Task goal =>
Counting only lines that contain "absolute", how many are there in the records below? Give the figure alone.

Top of Supplied material

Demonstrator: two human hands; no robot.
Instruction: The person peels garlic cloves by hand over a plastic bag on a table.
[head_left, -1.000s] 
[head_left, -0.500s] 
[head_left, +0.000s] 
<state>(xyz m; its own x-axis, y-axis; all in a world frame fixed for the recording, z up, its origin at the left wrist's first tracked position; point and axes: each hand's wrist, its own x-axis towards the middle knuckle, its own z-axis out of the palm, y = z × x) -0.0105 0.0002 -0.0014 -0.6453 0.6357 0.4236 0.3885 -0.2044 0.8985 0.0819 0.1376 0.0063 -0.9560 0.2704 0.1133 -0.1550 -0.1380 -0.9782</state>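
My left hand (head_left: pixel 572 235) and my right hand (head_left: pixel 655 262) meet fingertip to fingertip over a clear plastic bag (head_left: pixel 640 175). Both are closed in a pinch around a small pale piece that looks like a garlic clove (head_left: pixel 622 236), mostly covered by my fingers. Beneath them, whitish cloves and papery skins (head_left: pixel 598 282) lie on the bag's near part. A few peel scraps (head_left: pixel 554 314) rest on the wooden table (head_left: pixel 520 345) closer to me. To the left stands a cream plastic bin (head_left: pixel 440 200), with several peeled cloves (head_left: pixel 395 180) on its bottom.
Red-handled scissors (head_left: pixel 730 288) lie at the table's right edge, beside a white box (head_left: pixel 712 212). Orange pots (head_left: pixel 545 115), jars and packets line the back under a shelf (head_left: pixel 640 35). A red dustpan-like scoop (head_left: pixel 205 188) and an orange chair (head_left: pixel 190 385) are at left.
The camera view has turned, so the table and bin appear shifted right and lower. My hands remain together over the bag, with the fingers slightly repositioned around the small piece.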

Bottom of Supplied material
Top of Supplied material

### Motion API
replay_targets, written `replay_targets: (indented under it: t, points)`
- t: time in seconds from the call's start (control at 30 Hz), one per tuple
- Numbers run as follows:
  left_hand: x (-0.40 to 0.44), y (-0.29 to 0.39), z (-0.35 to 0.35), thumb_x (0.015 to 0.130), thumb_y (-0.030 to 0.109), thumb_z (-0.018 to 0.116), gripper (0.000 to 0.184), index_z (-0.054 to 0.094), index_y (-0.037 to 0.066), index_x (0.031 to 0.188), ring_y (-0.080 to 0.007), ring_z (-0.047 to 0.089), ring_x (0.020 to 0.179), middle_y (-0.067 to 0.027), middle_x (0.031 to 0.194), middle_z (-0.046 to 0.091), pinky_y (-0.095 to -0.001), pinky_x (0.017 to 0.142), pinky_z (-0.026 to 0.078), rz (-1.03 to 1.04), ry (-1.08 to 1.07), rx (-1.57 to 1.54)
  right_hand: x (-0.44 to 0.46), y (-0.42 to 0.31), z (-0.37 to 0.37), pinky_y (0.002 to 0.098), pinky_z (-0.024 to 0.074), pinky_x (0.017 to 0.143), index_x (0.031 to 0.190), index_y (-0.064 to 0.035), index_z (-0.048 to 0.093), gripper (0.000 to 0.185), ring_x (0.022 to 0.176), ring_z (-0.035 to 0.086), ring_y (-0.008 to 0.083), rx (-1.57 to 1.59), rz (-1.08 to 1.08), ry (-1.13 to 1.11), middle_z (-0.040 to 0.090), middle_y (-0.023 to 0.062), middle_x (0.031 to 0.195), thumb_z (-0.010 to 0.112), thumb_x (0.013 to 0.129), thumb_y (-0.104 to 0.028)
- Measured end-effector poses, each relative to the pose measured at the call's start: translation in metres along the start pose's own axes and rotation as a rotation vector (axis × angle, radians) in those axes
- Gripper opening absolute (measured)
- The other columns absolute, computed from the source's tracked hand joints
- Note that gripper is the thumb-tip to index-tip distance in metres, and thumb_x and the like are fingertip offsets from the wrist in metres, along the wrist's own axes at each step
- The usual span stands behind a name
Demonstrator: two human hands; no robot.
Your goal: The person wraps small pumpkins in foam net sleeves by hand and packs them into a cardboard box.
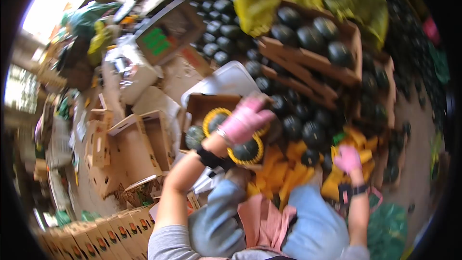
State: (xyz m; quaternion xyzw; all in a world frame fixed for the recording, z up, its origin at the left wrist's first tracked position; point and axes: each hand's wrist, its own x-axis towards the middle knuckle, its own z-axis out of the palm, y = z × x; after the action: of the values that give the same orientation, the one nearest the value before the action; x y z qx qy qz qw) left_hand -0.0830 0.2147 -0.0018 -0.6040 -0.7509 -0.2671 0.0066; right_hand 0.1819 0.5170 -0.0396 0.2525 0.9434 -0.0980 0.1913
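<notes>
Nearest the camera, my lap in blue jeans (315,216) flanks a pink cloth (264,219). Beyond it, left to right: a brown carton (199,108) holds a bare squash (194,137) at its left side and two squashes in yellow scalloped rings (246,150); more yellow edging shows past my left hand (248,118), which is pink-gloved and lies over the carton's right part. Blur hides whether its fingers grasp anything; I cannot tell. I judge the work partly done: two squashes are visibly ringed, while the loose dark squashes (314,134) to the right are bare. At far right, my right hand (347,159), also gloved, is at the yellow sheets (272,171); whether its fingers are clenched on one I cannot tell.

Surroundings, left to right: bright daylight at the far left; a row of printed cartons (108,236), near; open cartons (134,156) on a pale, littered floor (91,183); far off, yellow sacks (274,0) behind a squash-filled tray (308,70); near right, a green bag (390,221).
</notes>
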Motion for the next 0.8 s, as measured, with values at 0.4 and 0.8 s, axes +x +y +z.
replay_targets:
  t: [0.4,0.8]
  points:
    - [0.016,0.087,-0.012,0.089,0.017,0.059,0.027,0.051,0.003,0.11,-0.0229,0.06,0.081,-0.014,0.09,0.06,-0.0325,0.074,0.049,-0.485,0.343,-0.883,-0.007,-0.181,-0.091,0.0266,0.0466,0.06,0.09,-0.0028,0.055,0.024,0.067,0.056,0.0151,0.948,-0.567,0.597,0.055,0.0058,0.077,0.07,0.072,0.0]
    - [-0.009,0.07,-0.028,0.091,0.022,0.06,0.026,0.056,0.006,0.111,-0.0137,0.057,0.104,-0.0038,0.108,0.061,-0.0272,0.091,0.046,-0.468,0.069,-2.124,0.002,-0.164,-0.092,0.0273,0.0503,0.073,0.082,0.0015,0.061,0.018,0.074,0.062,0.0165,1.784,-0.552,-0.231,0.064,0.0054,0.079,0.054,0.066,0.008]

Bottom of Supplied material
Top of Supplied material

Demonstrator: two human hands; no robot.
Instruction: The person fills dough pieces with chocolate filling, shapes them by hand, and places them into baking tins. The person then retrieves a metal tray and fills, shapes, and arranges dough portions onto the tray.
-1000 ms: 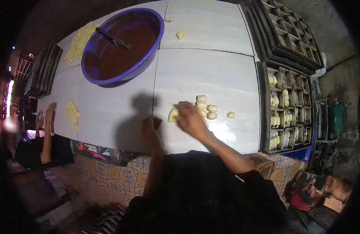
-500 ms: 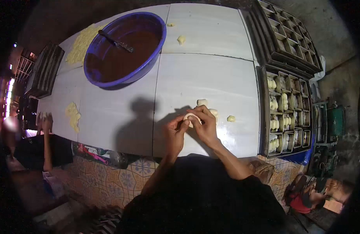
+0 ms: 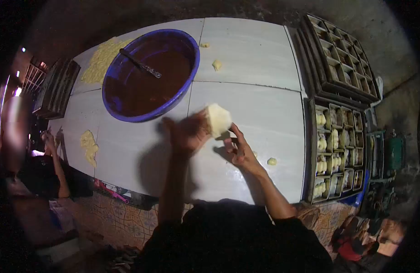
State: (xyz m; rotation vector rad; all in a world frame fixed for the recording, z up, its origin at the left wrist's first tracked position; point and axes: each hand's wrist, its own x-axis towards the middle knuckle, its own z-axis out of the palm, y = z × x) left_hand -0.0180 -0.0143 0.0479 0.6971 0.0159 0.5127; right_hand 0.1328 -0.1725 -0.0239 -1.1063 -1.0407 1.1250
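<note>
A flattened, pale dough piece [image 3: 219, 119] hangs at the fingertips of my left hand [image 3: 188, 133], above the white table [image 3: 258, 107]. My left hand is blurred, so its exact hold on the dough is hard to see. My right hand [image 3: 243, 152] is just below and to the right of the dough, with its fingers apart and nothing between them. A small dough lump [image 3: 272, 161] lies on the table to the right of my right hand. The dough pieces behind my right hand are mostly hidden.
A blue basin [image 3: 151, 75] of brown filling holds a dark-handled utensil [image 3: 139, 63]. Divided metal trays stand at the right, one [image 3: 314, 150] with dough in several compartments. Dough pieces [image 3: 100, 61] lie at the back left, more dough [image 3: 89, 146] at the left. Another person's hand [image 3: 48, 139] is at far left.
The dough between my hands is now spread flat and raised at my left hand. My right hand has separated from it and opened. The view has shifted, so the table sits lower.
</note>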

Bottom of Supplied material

Your response =>
2